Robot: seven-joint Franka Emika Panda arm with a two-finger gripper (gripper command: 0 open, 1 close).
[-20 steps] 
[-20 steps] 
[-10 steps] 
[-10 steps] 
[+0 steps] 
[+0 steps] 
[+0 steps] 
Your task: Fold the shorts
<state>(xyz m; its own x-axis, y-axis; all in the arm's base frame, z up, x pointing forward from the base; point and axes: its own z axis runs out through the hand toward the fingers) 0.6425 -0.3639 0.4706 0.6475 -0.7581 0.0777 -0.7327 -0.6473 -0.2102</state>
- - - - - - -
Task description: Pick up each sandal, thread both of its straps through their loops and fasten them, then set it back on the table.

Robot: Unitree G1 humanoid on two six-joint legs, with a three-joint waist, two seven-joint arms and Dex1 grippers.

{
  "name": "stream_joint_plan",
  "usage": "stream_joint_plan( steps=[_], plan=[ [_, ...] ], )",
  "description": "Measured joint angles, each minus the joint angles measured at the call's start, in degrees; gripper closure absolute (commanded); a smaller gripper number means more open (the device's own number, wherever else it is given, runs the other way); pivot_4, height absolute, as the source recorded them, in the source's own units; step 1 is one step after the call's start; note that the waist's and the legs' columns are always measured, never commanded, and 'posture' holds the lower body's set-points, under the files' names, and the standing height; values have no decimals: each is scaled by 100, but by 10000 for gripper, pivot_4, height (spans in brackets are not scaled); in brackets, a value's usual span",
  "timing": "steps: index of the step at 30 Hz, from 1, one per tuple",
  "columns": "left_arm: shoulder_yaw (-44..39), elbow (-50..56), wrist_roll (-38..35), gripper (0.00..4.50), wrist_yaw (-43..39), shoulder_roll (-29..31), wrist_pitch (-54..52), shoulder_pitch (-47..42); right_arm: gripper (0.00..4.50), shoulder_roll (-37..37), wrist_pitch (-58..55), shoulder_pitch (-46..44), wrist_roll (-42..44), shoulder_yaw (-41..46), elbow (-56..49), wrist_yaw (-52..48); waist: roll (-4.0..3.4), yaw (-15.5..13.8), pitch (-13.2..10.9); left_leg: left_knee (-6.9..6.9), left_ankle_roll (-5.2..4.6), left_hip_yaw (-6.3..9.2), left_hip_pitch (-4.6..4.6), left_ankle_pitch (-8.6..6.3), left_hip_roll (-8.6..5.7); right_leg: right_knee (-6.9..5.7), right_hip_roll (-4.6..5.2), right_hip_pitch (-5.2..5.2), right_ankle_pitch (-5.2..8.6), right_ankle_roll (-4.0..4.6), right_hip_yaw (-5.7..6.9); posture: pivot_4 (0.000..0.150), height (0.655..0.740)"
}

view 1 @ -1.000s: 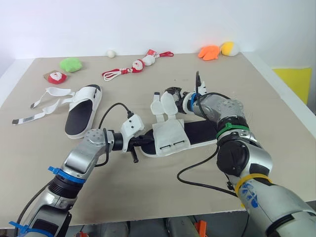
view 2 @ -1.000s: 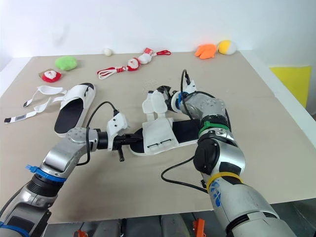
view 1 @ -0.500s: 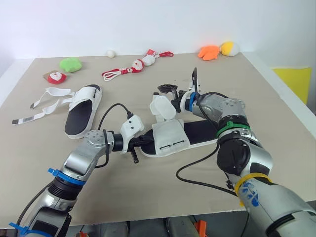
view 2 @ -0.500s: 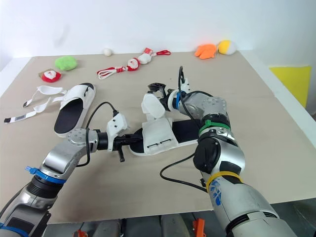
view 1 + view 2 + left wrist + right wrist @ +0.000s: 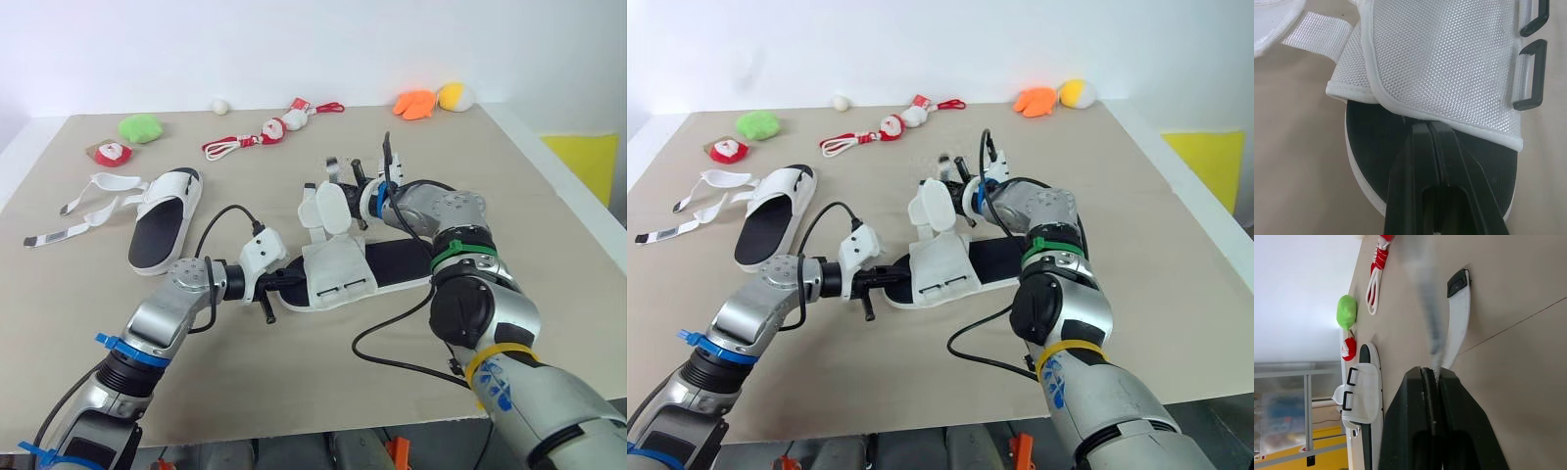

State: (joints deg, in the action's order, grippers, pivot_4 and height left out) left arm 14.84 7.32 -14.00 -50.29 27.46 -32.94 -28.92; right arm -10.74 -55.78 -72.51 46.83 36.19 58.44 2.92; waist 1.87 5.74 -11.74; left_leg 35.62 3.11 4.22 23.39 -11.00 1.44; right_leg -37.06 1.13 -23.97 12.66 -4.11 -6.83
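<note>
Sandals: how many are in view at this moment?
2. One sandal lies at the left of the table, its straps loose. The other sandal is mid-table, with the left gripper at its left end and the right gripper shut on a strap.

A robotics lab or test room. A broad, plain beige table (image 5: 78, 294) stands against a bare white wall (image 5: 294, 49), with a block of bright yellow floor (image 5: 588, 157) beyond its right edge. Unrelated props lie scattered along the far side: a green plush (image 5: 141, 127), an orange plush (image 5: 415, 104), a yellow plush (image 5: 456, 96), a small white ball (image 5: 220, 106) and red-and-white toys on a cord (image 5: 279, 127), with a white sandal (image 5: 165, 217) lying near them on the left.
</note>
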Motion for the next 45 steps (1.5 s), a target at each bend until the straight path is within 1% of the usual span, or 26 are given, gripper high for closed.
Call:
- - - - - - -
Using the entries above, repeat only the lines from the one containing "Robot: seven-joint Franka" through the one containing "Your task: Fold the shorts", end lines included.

Robot: seven-joint Franka Emika Panda arm with a two-finger gripper (gripper command: 0 open, 1 close).
[-20 steps] 
[-20 steps] 
[-10 steps] 
[-10 steps] 
[+0 steps] 
[+0 steps] 
[+0 steps] 
Your task: Fold the shorts

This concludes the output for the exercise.